Жить в Доме творчества писателей она не любила: всегда на людях, причем не ею выбираемых, казарменный "подъем" и "отход ко сну", общая ванна, общий завтрак-обед-ужин, - но мирилась с этим, как с неизбежностью. Одна из гостий стала жаловаться ей, что ее знакомому, писателю, достойному всяческого уважения, дали в Малеевке маленький двухкомнатный коттедж, тогда как бездарному, но секретарю Союза, роскошный пятикомнатный. Когда за ней закрылась дверь, Ахматова сказала: "Зачем она мне это говорила? Все свои стихи я написала на подоконнике или на краешке чего-то". В тот раз, когда мы оказались в комаровском Доме творчества вместе, за соседним столиком в столовой сложилась компания писателей средних лет, которые от еды к еде со все большей страстью беседовали на одну и ту же тему; покрошишь голубям хлеб, а воробьи налетают и тотчас склевывают. От еды к еде голуби становились все более простодушными и беззащитными, воробьи - хитрыми и хищными, так что вскоре это уже были никакие не голуби и не воробьи, а кто-то совершенно другие, кого собеседники хотели одних облагодетельствовать, других растерзать. Ахматова сидела спиной к этому столу. За каким-то обедом на нем появилось шампанское. Один из писателей, крупный круглолицый мужчина в точно таком же финском свитере, как и его крупная круглолицая жена, приблизился с двумя бокалами к Ахматовой, прося ее выпить по случаю его дня рождения. Не давая ему договорить, она очень резко объявила, что ей запрещено врачом. Он смутился и, комкая фразы, напомнил ей, что они знакомы по совместному выступлению в 1936-м или 37-м году в НКВД. "Вы сошли с ума!
– сказала она.
– Вы просто не знаете, кто я такая"... В другое ее проживание в этом Доме мы сидели на скамейке у входа, когда появился благообразный старик с чемоданчиком в руке, известный ленинградский поэт.

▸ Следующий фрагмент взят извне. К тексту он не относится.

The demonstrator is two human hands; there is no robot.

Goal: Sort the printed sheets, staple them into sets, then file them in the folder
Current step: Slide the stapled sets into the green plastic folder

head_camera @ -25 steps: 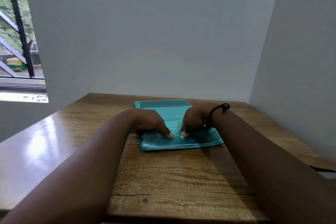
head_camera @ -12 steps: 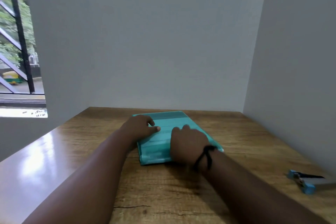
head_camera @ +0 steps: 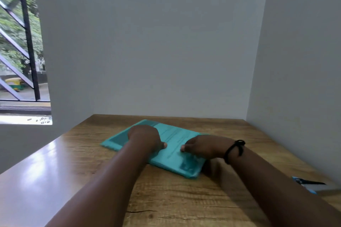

Он родился в Царском Селе, о чем любил широковещательно упоминать, - в семье священника, на чем внимание публики старался не останавливать. "Точь-в-точь отец, - проговорила вполголоса Ахматова, - когда он шел на требы". Через час стало известно, что поэт - сослан: в Ленинграде раскрыли притон, он оказался одним из посетителей, жена на суде заявила, . что после этого не хочет мыться в одной ванне с ним, и его сослали в Дом творчества на несколько месяцев. Ахматова воскликнула: "А я хочу мыться в одной ванне с ним?!"